On Mon, Dec 07, 2020 at 04:38:16PM +0000, Alan Maguire wrote:
> On Fri, 4 Dec 2020, Andrii Nakryiko wrote:
> 
> > When Clang emits ldimm64 instruction for BPF_TYPE_ID_TARGET CO-RE relocation,
> > put module BTF FD, containing target type, into upper 32 bits of imm64.
> > 
> > Because this FD is internal to libbpf, it's very cumbersome to test this in
> > selftests. Manual testing was performed with debug log messages sprinkled
> > across selftests and libbpf, confirming expected values are substituted.
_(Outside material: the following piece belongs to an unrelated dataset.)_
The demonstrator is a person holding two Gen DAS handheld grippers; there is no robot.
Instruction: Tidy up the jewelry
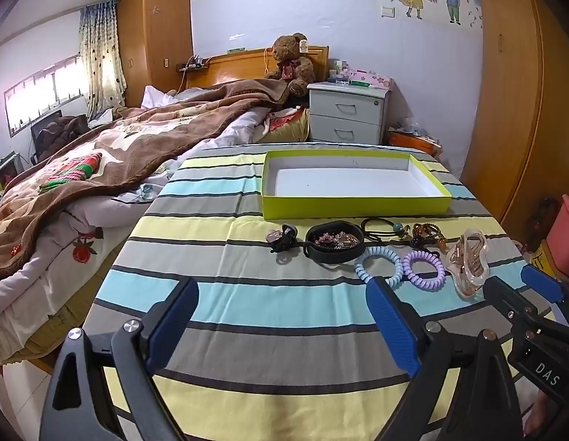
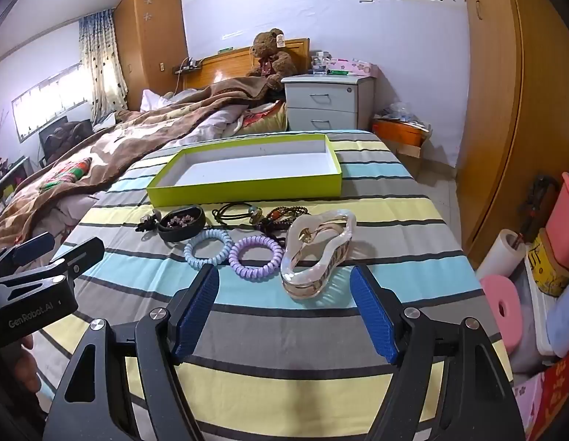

> > Better testing will be performed as part of the work adding module BTF types
> > support to  bpf_snprintf_btf() helpers.
> > 
> > Cc: Alan Maguire <alan.maguire@oracle.com>
> > Signed-off-by: Andrii Nakryiko <andrii@kernel.org>
> > ---
> >  tools/lib/bpf/libbpf.c | 19 ++++++++++++++++---
> >  1 file changed, 16 insertions(+), 3 deletions(-)
> > 
> > diff --git a/tools/lib/bpf/libbpf.c b/tools/lib/bpf/libbpf.c
> > index 9be88a90a4aa..539956f7920a 100644
> > --- a/tools/lib/bpf/libbpf.c
> > +++ b/tools/lib/bpf/libbpf.c
> > @@ -4795,6 +4795,7 @@ static int load_module_btfs(struct bpf_object *obj)
> >  
> >  		mod_btf = &obj->btf_modules[obj->btf_module_cnt++];
> >  
> > +		btf__set_fd(btf, fd);
> >  		mod_btf->btf = btf;
> >  		mod_btf->id = id;
> >  		mod_btf->fd = fd;
> > @@ -5445,6 +5446,10 @@ struct bpf_core_relo_res
> >  	__u32 orig_type_id;
> >  	__u32 new_sz;
> >  	__u32 new_type_id;
> > +	/* FD of the module BTF containing the target candidate, or 0 for
> > +	 * vmlinux BTF
> > +	 */
> > +	int btf_obj_fd;
> >  };
> >  
> >  /* Calculate original and target relocation values, given local and target
> > @@ -5469,6 +5474,7 @@ static int bpf_core_calc_relo(const struct bpf_program *prog,
> >  	res->fail_memsz_adjust = false;
> >  	res->orig_sz = res->new_sz = 0;
> >  	res->orig_type_id = res->new_type_id = 0;
> > +	res->btf_obj_fd = 0;
> >  
> >  	if (core_relo_is_field_based(relo->kind)) {
> >  		err = bpf_core_calc_field_relo(prog, relo, local_spec,
> > @@ -5519,6 +5525,9 @@ static int bpf_core_calc_relo(const struct bpf_program *prog,
> >  	} else if (core_relo_is_type_based(relo->kind)) {
> >  		err = bpf_core_calc_type_relo(relo, local_spec, &res->orig_val);
> >  		err = err ?: bpf_core_calc_type_relo(relo, targ_spec, &res->new_val);
> > +		if (!err && relo->kind == BPF_TYPE_ID_TARGET &&
> > +		    targ_spec->btf != prog->obj->btf_vmlinux) 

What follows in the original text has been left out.